Underwater acoustic channel (UAC) is one of the most challenging communication channels in the world, owing to its complex multi-path and absorption as well as variable ambient noise. Although adaptive equalization could effectively eliminate the inter-symbol interference (ISI) with the help of training sequences, the convergence rate of equalization in sparse UAC decreased remarkably. Besides, channel estimation algorithms could roughly figure out channel impulse response and other channel parameters through several specific mathematical criterions. In this paper, a typical channel estimation method, least square (LS) algorithm, is applied in adaptive equalization to obtain the initial tap weights of least mean square (LMS) algorithm. Simulation results show that the proposed method significantly enhances the convergence rate of the LMS algorithm.

1 Introduction

With further exploration of ocean resources, underwater communication is playing a more critical role in both military and civilian aspects. Owing to the fact that electromagnetic wave attenuates severely in underwater channels, sound wave becomes the only effective communication mode. But compared with electromagnetic wave, sound velocity is extremely slow which would cause a severe propagation delay. When transmitting signals, sound wave would continually reflect between sea surface and bottom owing to restrained underwater channel. As a result, transmitted signals in underwater acoustic channel (UAC) have more severe inter-symbol interference (ISI) due to complex multi-path propagation in contrast to other kinds of communication channel. Besides, underwater channels have variable and unknown impulsive ambient noises which are often related to wind, rainfall, tide, vessels, and so on [1].

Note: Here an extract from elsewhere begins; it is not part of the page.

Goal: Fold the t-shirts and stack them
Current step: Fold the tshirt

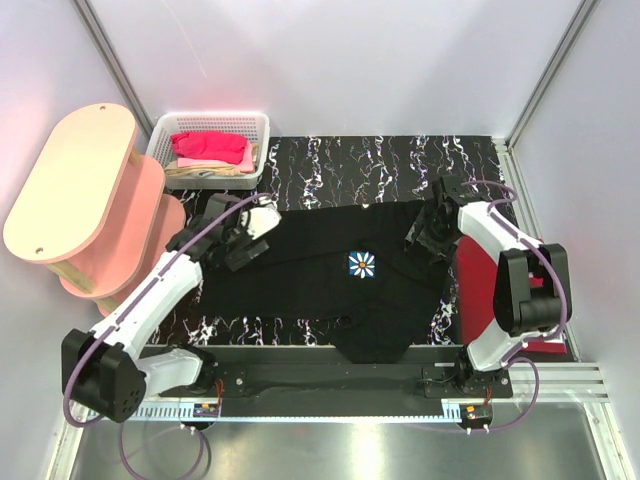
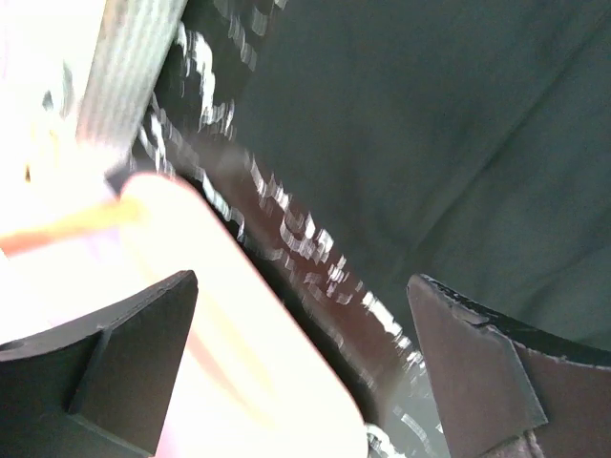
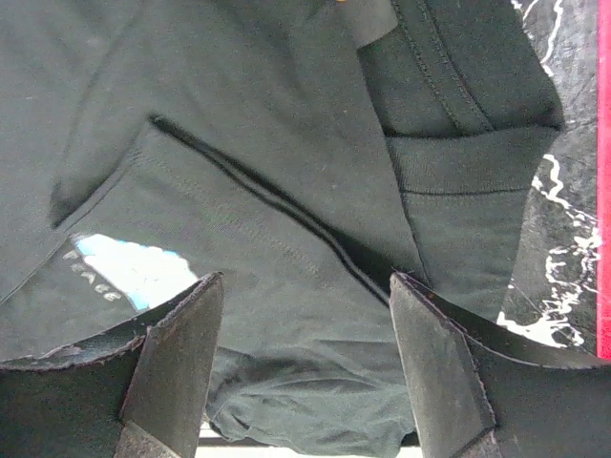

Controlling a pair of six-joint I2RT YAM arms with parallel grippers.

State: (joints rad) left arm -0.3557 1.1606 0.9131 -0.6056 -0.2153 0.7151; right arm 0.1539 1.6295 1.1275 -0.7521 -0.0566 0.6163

Adaptive equalizers are often utilized to effectively mitigate the inter-symbol interference (ISI), but they have a considerably low convergence rate in UAC. Therefore, information frame needs to carry longer training sequences to guarantee that iterations could reach the steady state of convergence during training mode. But it would occupy more bandwidth and reduce communication effectiveness, and this would be a deadly drawback for the fact that underwater acoustic channel is badly band-limited due to low-frequency ship noise and absorption of high-frequency energy [2]. It can be concluded that enhancing convergence rate of equalizer is a better option than enlarging the training sequences in underwater acoustic communication.

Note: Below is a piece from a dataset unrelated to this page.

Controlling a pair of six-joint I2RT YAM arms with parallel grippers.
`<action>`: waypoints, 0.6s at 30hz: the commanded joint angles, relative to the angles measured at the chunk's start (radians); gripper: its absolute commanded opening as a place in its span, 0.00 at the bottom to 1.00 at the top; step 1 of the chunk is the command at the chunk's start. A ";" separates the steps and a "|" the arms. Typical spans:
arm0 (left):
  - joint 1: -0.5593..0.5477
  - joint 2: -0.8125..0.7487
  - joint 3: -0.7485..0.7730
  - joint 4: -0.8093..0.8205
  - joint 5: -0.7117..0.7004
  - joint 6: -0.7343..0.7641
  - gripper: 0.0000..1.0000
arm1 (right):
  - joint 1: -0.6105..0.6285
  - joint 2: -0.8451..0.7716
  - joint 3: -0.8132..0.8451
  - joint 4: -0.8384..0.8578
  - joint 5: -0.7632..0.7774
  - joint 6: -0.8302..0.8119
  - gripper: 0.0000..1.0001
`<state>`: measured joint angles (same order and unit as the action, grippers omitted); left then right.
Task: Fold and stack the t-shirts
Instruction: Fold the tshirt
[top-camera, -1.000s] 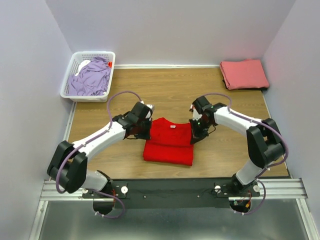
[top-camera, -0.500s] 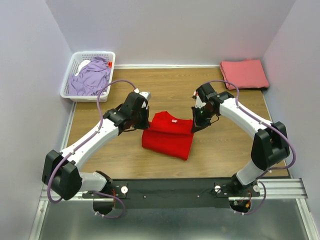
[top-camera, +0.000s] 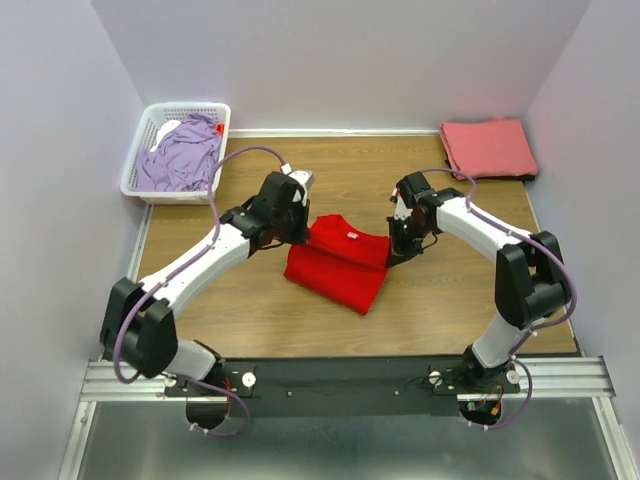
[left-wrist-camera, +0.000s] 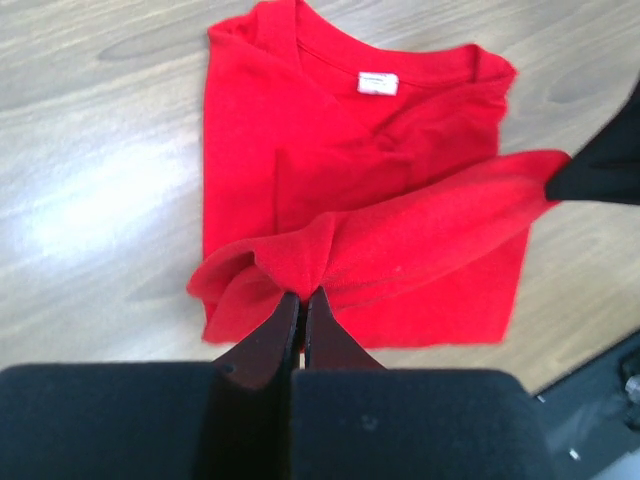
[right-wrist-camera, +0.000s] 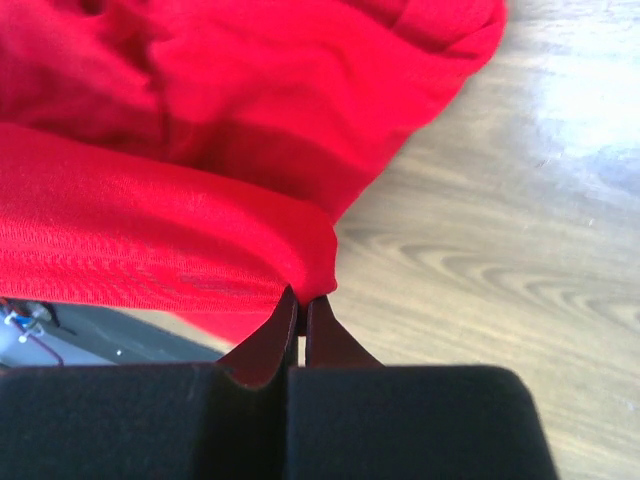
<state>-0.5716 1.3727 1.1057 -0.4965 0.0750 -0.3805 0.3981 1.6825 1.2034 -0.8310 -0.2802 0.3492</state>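
Note:
A bright red t-shirt (top-camera: 338, 264) lies half folded at the middle of the table, its white neck tag (left-wrist-camera: 378, 83) facing up. My left gripper (left-wrist-camera: 302, 293) is shut on a pinched fold at the shirt's left edge. My right gripper (right-wrist-camera: 302, 298) is shut on the same lifted fold at its right end. Between the two grippers the fold (left-wrist-camera: 430, 225) hangs stretched above the rest of the shirt. A folded salmon-pink t-shirt (top-camera: 488, 148) rests at the back right corner. A lavender t-shirt (top-camera: 183, 153) lies crumpled in the basket.
The white lattice basket (top-camera: 146, 128) stands at the back left, partly off the wooden table (top-camera: 340, 170). Grey walls close in the back and both sides. The black rail (top-camera: 350, 378) with the arm bases runs along the near edge.
Both grippers have carried the red shirt's lifted edge away from the near side toward the back. The shirt has shifted and turned slightly on the table.

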 joint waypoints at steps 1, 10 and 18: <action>0.036 0.095 0.026 0.105 -0.037 0.072 0.00 | -0.031 0.055 -0.053 0.026 0.076 -0.013 0.01; 0.070 0.314 0.083 0.231 -0.061 0.095 0.00 | -0.073 0.094 -0.099 0.125 0.113 0.016 0.01; 0.098 0.381 0.030 0.306 -0.066 0.071 0.00 | -0.074 0.076 -0.064 0.156 0.131 0.024 0.10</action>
<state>-0.5129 1.7374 1.1610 -0.2626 0.0826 -0.3187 0.3382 1.7618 1.1267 -0.6468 -0.2436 0.3817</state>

In general, the convergence rate of standard least mean square (LMS) adaptive equalizer mainly depends on the step size of each iteration. Therefore, a series of variable step-size least mean square (VSSLMS) algorithms [3,4,5] were proposed, which adjusted the variable step-size by minimizing the error at each iteration. Tong et al. [6] proposed a data reuse least mean square (DR-LMS) algorithm, which reuse the known training sequences to achieve a better equalization performance. Cui et al. [7] combined LMS with recursive least square (RLS) algorithms to realize a faster convergence rate and simplify complexity of implementation at the same time. However, the initial coefficients of equalizer tap weights are always neglected among improved equalization methods, which are also critical to the whole iterations and convergence rate.

Channel estimation is another way to impede and compensate channel fading, which obtains an approximate channel response through a series of mathematical analysis and calculations. But those estimation algorithms would get poor performances in sparse underwater acoustic channels. This paper aims to exploit the typical channel estimation algorithm—least square (LS) [8] to obtain the initial coefficients of equalizer tap weights. Simulation results under UAC reveal that our proposed algorithm improves the convergence rate and BER compared with the traditional LMS adaptive equalizer, especially in a low SNR region.

2 UAC communication model

2.1 Sound velocity

In general, the sound velocity would be influenced by temperature, salinity, and static pressure, and its empirical formula can be written as [9]:

$$ c=1450+4.21T-0.037{T}^2+1.14\left(S-35\right)+0.175P $$
(1)

where c is the corresponding sound velocity, T stands for temperature, S is salinity (‰), and P stands for pressure (atm). However, those environmental factors are slow time-varying during the communication, and sound velocity is usually considered as a constant, which is 1500 m/s.

2.2 Ray model

In an underwater acoustic environment, glancing angle and reflection loss are literally small, so the amplitude of multi-path is too large to ignore. In this paper, we apply ray model to simulate underwater acoustic channel [9], and the specific schematic plot can be seen in Fig. 1. The multi-path signals could be classified into five categories, which are mainly based on the reflecting border (sea bottom or sea surface) of the first time and the last time. Then, the transmission route from a communication sender to a receiver would be easily obtained so that propagation distance of each path could be roughly calculated according to specular reflection principle.

Fig. 1
figure 1

The ray model in underwater acoustic channel

2.3 System mode for simulation

For practical purpose, a one-way transmission scheme with a relay node is established for simulation, which is as shown in Fig. 2. Taking long communication distance and severe ISI into account, the relay transmission node, which would forward the information sequences, is added to guarantee the communication quality to some extent. In order to simplify the communication model, the complex ambient noises are substituted for independent additive white Gaussian noise. And a typical channel response [10] is applied to simulate the unknown underwater acoustic sparse channel (as shown in Fig. 3).

Fig. 2
figure 2

Established one-way transmission scheme

Fig. 3
figure 3

The typical underwater acoustic sparse channel response

Note that error correction coding and orthogonal frequency division multiplex (OFDM) could improve system performance. However, it would impede the understanding of how efficiently the receiver equalizer mitigates the ISI. For this reason, channel coding is omitted and OFDM is replaced by binary ASK modulation in this paper. For more details, the modulation frequency is 8 kHz and each transmitting frame consists of 400 training symbols and 1000 data symbols.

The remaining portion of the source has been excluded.